┌─ Data shown
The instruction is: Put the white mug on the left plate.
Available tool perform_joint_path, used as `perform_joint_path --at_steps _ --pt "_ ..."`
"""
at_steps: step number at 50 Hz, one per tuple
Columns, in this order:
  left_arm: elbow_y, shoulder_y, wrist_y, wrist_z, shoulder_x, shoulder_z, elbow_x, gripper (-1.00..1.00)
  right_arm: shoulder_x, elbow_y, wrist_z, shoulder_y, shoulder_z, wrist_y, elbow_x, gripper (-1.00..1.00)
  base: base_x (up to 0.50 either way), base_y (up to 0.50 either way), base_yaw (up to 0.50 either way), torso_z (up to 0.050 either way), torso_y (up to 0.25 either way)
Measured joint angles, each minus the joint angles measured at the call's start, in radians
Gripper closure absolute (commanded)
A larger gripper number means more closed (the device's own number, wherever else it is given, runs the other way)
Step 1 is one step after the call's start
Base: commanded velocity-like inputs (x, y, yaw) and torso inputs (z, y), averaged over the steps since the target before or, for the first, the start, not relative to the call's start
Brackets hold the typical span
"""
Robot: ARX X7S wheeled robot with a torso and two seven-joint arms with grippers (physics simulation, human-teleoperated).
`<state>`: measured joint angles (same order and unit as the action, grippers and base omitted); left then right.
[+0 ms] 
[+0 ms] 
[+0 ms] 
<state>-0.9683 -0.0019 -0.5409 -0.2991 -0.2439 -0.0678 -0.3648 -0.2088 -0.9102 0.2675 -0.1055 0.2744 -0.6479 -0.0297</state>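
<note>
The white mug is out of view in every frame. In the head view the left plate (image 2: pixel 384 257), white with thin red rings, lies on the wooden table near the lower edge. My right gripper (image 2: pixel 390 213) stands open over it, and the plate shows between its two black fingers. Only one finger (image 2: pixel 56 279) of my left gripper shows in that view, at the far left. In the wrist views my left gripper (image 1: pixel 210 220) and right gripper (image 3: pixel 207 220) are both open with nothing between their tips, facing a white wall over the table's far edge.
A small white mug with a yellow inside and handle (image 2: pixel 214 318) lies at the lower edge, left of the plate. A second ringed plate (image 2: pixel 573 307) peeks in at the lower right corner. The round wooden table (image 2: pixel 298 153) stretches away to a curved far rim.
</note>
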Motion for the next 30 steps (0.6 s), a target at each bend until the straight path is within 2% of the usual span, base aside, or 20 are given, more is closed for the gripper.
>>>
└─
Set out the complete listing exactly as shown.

The instruction is: Put the white mug on the left plate.
Available tool perform_joint_path, used as `perform_joint_path --at_steps _ --pt "_ ..."`
"""
at_steps: step number at 50 Hz, one per tuple
Columns, in this order:
  left_arm: elbow_y, shoulder_y, wrist_y, wrist_z, shoulder_x, shoulder_z, elbow_x, gripper (-1.00..1.00)
  right_arm: shoulder_x, elbow_y, wrist_z, shoulder_y, shoulder_z, wrist_y, elbow_x, gripper (-1.00..1.00)
  base: base_x (up to 0.50 either way), base_y (up to 0.50 either way), base_yaw (up to 0.50 either way), torso_z (up to 0.050 either way), torso_y (up to 0.25 either way)
Measured joint angles, each minus the joint angles measured at the call's start, in radians
Gripper closure absolute (commanded)
A larger gripper number means more closed (the device's own number, wherever else it is given, runs the other way)
Step 1 is one step after the call's start
Base: commanded velocity-like inputs (x, y, yaw) and torso inputs (z, y), averaged over the steps since the target before or, for the first, the start, not relative to the call's start
Brackets hold the typical span
"""
Robot: ARX X7S wheeled robot with a torso and two seven-joint arms with grippers (physics simulation, human-teleoperated).
`<state>`: measured joint angles (same order and unit as the action, grippers and base omitted); left then right.
[+0 ms] 
[+0 ms] 
[+0 ms] 
<state>-0.9683 -0.0019 -0.5409 -0.2991 -0.2439 -0.0678 -0.3648 -0.2088 -0.9102 0.2675 -0.1055 0.2744 -0.6479 -0.0297</state>
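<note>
The white mug is out of view in every frame. In the head view the left plate (image 2: pixel 384 257), white with thin red rings, lies on the wooden table near the lower edge. My right gripper (image 2: pixel 390 213) stands open over it, and the plate shows between its two black fingers. Only one finger (image 2: pixel 56 279) of my left gripper shows in that view, at the far left. In the wrist views my left gripper (image 1: pixel 210 220) and right gripper (image 3: pixel 207 220) are both open with nothing between their tips, facing a white wall over the table's far edge.
A small white mug with a yellow inside and handle (image 2: pixel 214 318) lies at the lower edge, left of the plate. A second ringed plate (image 2: pixel 573 307) peeks in at the lower right corner. The round wooden table (image 2: pixel 298 153) stretches away to a curved far rim.
</note>
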Motion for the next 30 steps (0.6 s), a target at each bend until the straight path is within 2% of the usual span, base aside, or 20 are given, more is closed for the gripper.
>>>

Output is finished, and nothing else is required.